The sheath is a ballistic nylon with a rigid plastic liner. An accessory pouch holds a small lockblade folder or sharpener. The knife secures in the sheath via two button-snap nylon straps. The BK16 holds snugly inside the sheath with no rattling. Made in China, the sheath is of very good quality.
The BK16 is a workhorse. The drop-point shape is utility friendly and covers a broad range of general camp chores, from food prep to field dressing. The flat grind ensures optimum slicing.
The handle shape is classic Becker. A forward finger recess forms the lower guard and a palm swell mid-handle seats the hand comfortably. All edges are rounded for maximum comfort during prolonged use. The BK16 comes with two sets of scales: black Zytel and coyote tan. I opted for the tan. I love the contrast with the black blade.
I successfully batonned the knife through wood. The knife shrugged the task off and repeatedly came back for more. Whittling was easy. The ergonomic grip is comfortable and you’re able to use the exact pressure needed. The BK16 handles food prep with confidence.
If you need a compact fixed blade capable of tackling large tasks, the BK16 is it. Made in the USA, it has an MSRP of $132.
Fallkniven F1 Pro
The Fallkniven F1 Pro features an extra-heavy-duty build and ELMAX high-performance stainless blade steel, which offers enhanced edge holding and toughness.

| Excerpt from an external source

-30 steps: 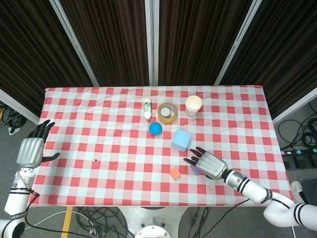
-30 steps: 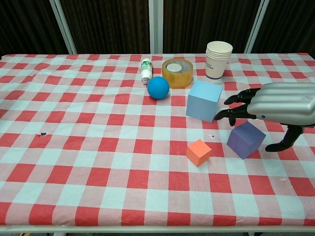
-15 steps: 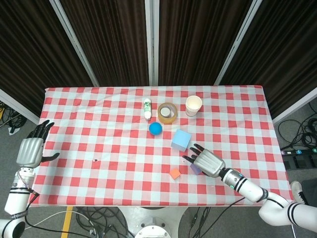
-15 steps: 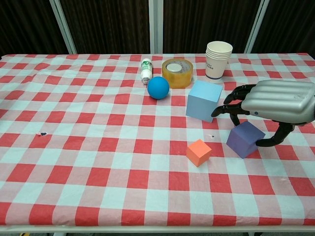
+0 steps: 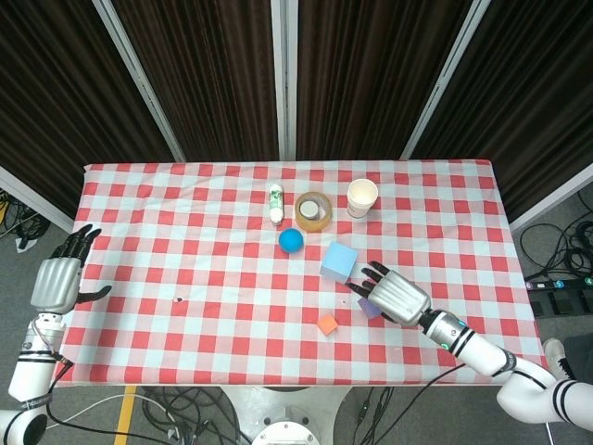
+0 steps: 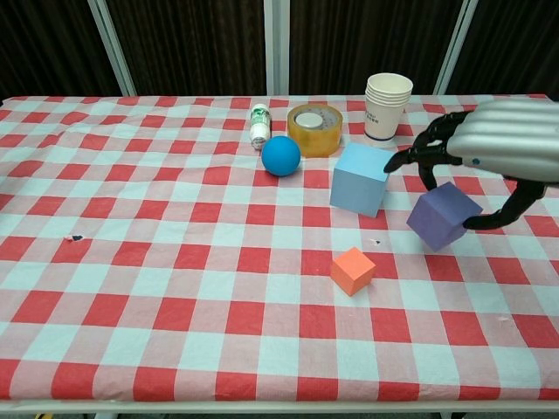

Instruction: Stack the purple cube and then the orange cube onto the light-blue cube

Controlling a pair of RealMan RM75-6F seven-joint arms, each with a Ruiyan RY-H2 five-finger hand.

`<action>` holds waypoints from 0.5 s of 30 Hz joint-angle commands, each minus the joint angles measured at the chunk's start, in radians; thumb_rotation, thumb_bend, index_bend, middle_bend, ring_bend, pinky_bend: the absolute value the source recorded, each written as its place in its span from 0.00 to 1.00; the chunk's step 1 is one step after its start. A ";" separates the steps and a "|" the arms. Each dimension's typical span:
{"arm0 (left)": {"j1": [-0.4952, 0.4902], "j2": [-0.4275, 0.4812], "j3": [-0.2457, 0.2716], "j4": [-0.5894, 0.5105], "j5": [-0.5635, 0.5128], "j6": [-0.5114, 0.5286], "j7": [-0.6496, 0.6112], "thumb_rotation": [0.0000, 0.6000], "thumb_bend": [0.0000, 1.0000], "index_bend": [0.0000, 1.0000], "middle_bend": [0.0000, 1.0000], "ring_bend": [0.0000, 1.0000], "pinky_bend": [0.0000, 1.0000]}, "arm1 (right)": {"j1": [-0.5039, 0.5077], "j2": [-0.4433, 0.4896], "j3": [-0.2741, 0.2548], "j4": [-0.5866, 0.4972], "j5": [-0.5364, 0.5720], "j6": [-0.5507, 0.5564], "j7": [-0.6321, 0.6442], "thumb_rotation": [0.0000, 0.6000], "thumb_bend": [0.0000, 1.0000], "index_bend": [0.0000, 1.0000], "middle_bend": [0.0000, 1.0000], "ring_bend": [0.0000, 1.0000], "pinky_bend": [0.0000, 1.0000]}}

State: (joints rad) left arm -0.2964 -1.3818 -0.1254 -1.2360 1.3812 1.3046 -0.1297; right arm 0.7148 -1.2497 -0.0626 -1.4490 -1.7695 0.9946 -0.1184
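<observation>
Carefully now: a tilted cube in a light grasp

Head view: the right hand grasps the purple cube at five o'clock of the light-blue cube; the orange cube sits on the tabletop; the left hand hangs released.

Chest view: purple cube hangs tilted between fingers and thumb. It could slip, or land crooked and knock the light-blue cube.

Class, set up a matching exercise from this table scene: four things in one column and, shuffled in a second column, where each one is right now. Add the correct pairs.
Things:
1. purple cube
2. orange cube
3. blue ball
4. paper cups

Places:
A. beside the tape roll at the far side
B. held by the right hand
C. alone on the cloth, nearest the front edge
D. in front of the small bottle

Pairs: 1-B, 2-C, 3-D, 4-A
</observation>
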 commanded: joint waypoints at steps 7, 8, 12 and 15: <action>-0.002 -0.005 0.002 0.005 -0.002 -0.007 0.006 1.00 0.11 0.16 0.17 0.13 0.25 | 0.131 0.058 0.015 0.146 -0.167 0.066 0.176 1.00 0.17 0.15 0.46 0.16 0.18; -0.003 -0.006 0.002 0.007 -0.002 -0.009 0.008 1.00 0.11 0.16 0.17 0.13 0.25 | 0.154 0.045 0.012 0.199 -0.199 0.083 0.205 1.00 0.17 0.15 0.46 0.16 0.19; -0.003 -0.008 0.000 0.011 -0.007 -0.011 0.006 1.00 0.11 0.16 0.17 0.13 0.25 | 0.218 0.006 -0.007 0.331 -0.256 0.114 0.325 1.00 0.16 0.16 0.46 0.16 0.20; -0.002 -0.010 -0.003 0.017 -0.014 -0.014 0.003 1.00 0.11 0.16 0.17 0.13 0.25 | 0.258 -0.026 -0.018 0.428 -0.296 0.150 0.371 1.00 0.16 0.16 0.46 0.16 0.21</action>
State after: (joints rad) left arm -0.2988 -1.3910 -0.1283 -1.2197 1.3680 1.2911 -0.1256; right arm 0.9177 -1.2394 -0.0652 -1.1073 -2.0101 1.1034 0.1954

With a 4-inch, convex-ground blade and 8.5-inch overall length, it is a formidable knife, weighing in at 6.1 ounces.
The blade stock thickness is .19 inches, fairly thick for a knife this size. The full tang extends through the Thermorun rubber handle and is exposed on the butt for excellent torsional rigidity.

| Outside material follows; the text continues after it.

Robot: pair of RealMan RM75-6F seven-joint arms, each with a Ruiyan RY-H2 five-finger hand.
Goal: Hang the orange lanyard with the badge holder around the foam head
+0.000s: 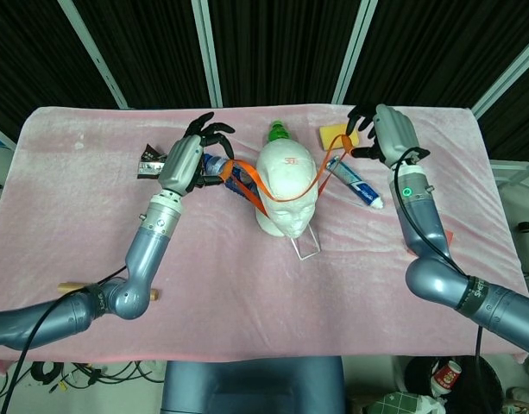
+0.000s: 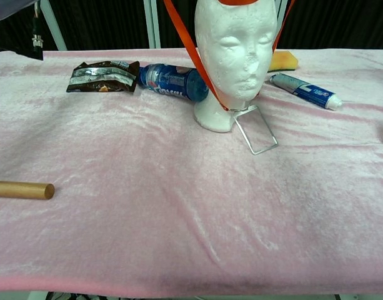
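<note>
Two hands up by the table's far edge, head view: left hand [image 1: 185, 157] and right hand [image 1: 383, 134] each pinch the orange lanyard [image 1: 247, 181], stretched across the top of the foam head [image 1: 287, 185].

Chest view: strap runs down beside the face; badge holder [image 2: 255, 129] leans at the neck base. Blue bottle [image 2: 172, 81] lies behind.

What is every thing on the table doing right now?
foam head: standing upright.
orange lanyard: stretched over the head's top, held on both sides.
badge holder: lying at the head's base.
left hand: holding the lanyard.
right hand: holding the lanyard.
blue bottle: lying down.
toothpaste tube: lying flat.
</note>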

The handle sides feature a heavy checkering pattern for an excellent grip with wet or dry hands. The Thermorun material has a sort of a grip-you-back quality, similar to Kraton. The oblong handle shape rests in your grip comfortably so that you feel in control of the knife.

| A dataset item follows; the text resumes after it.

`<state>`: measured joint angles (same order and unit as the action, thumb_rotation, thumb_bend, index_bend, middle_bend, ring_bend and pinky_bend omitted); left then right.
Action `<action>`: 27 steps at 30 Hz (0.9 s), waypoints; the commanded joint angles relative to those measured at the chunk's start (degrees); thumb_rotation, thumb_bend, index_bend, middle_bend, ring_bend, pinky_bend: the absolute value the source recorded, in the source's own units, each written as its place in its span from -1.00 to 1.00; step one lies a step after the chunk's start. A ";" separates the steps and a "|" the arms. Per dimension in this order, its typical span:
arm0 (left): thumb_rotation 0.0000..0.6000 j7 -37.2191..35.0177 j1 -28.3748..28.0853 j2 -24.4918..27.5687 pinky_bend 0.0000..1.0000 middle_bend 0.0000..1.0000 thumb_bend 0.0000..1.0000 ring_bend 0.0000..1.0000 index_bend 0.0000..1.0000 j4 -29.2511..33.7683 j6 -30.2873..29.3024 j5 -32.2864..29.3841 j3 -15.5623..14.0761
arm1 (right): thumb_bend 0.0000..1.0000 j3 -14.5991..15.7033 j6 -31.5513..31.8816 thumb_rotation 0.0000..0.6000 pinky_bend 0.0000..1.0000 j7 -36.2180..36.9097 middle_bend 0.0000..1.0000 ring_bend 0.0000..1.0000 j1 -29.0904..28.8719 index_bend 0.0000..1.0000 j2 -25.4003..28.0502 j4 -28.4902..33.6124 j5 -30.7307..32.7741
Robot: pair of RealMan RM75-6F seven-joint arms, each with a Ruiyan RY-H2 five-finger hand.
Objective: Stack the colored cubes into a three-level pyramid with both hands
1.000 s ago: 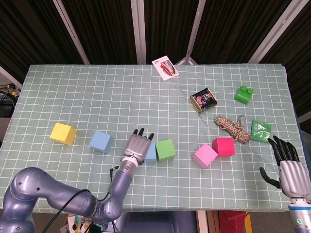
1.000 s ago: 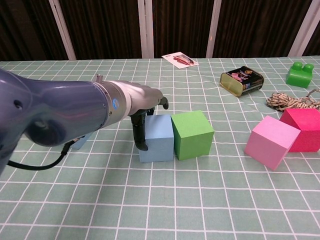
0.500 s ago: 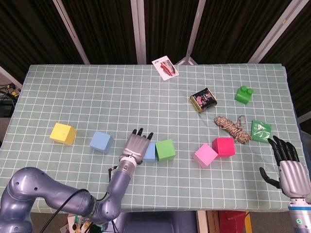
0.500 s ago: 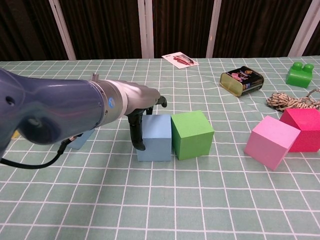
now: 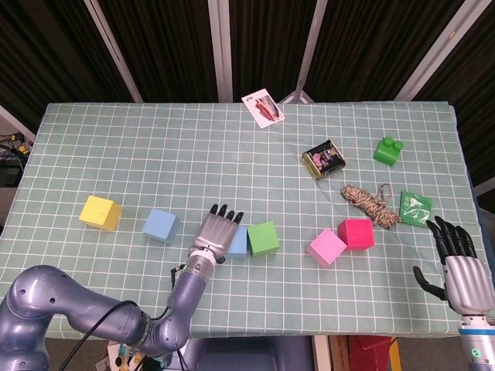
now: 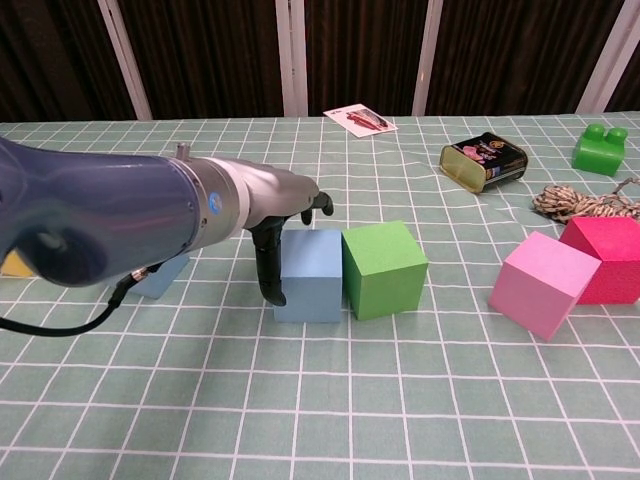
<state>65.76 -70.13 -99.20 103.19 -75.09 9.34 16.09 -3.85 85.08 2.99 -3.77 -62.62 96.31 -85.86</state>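
Nothing's stacked yet: only a light blue cube (image 6: 312, 274) and green cube (image 6: 384, 268) sit side by side at six o'clock, the left hand (image 5: 219, 233) beside the blue one, grip unclear. The right hand (image 5: 458, 267) waits released at four o'clock. Still loose: yellow cube (image 5: 100, 212), second blue cube (image 5: 161, 225), pink cube (image 5: 326, 246), red cube (image 5: 356, 233); rope (image 5: 368, 202) and tin (image 5: 322, 159) crowd two o'clock.

Left hand (image 6: 283, 215) eased slightly left along light-blue cube (image 6: 312, 274)
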 commanded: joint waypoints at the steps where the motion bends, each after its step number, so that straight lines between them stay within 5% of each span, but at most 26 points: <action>1: 1.00 -0.07 0.27 1.03 -1.00 -1.00 -0.79 -1.00 -1.00 1.27 -0.16 -0.39 0.17 | -0.31 -0.05 0.05 1.00 -1.00 0.10 -1.00 -1.00 0.02 -1.00 0.01 -0.05 0.06; 14: 1.00 -7.08 6.34 12.70 -1.00 -1.00 -0.83 -1.00 -1.00 14.67 -4.88 10.57 -1.49 | -0.31 0.11 0.10 1.00 -1.00 -0.45 -1.00 -1.00 0.10 -1.00 0.15 -0.26 -0.15; 19: 1.00 -12.22 12.58 21.11 -1.00 -1.00 -0.83 -1.00 -1.00 22.58 -7.80 19.72 -6.17 | -0.31 0.12 -0.12 1.00 -1.00 -0.74 -1.00 -1.00 0.05 -1.00 0.43 -0.17 -0.03; 27: 1.00 -24.83 27.51 34.17 -1.00 -1.00 -0.83 -1.00 -1.00 28.37 -12.26 43.88 -21.11 | -0.31 0.50 -0.77 1.00 -1.00 -2.67 -1.00 -1.00 -0.34 -1.00 1.04 1.12 -0.72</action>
<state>47.76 -50.09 -70.62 129.09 -84.64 42.80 2.37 -3.40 84.39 0.49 -4.04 -61.69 97.28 -86.47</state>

The sheath is well made of heavy-duty Zytel with a nylon webbing belt loop and button-snap retention strap. At first, the nylon webbing may seem a bit cheap but in reality it’s very smart.
Why? The webbing allows the sheath to move freely at your side in case it gets snagged by branches, or to self-adjust when you are seated in a chair or a vehicle. Most rigid sheaths do not allow for this. Not to mention, the nylon webbing material is weather and moisture-resistant.
The knife locks into the sheath via the guard as it engages a spring-loaded tab in the sheath’s side. This alone is enough to hold the knife inside, but securing the handle with the snap strap guarantees the knife stays put until you release it. The sheath’s bottom is open to allow moisture to escape and resist blade corrosion.
The F1 Pro and the BK16 are the heaviest-duty ones of the test bunch. The F1 Pro easily completed baton work. The thick blade stock and flat grind split wood like a wedge. For whittling, the convex edge has a ton of bite. It shaved off thick chunks of wood as I carved multiple stakes to a point. It made fast work of the task but, at the same time, was controllable and made precise cuts when needed.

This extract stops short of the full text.